Should a picture appear anywhere in the data, omit it and copy everything else exactly.
┄┄┄┄┄┄┄┄┄┄┄┄┄┄┄┄┄┄┄┄
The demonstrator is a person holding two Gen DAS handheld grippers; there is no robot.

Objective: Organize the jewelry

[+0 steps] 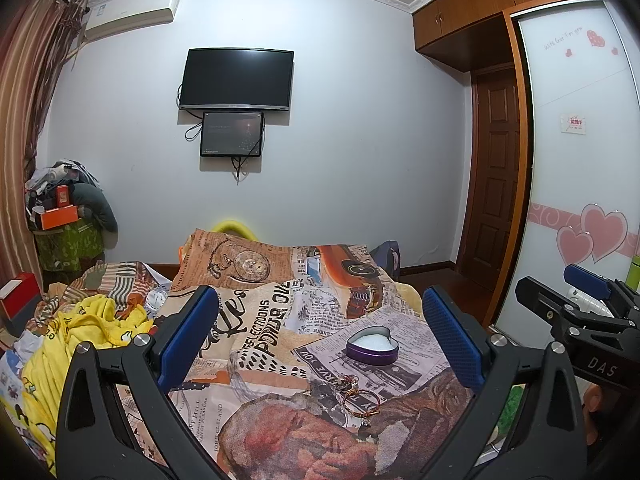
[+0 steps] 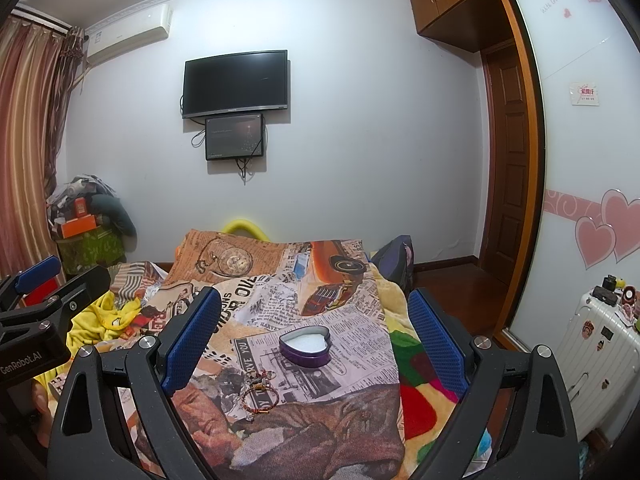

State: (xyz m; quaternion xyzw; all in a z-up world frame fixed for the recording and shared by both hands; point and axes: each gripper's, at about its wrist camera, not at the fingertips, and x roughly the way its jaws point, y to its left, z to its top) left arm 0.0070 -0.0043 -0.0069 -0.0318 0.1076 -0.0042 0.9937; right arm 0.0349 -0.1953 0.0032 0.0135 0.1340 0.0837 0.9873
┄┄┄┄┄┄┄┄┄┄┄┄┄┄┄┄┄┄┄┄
Solved exercise:
The demonstrator is a person holding two Gen DAS handheld grippers; there is no robot.

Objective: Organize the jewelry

[+0 steps] 
[+0 steps] 

State: (xyz m; quaternion xyzw; all in a z-up world frame fixed for the recording and shared by both hands; point and axes: each gripper's, at about its wrist camera, not at the fingertips, and x roughly the way its jaws point, y to its left, z to its top) left arm 0.0070 -0.0043 -0.0069 -0.0318 0.1076 -0.0042 0.9937; right arm 0.0349 -0.1953 0.0032 0.0135 0.1340 0.0837 0.9873

The response has been given in full.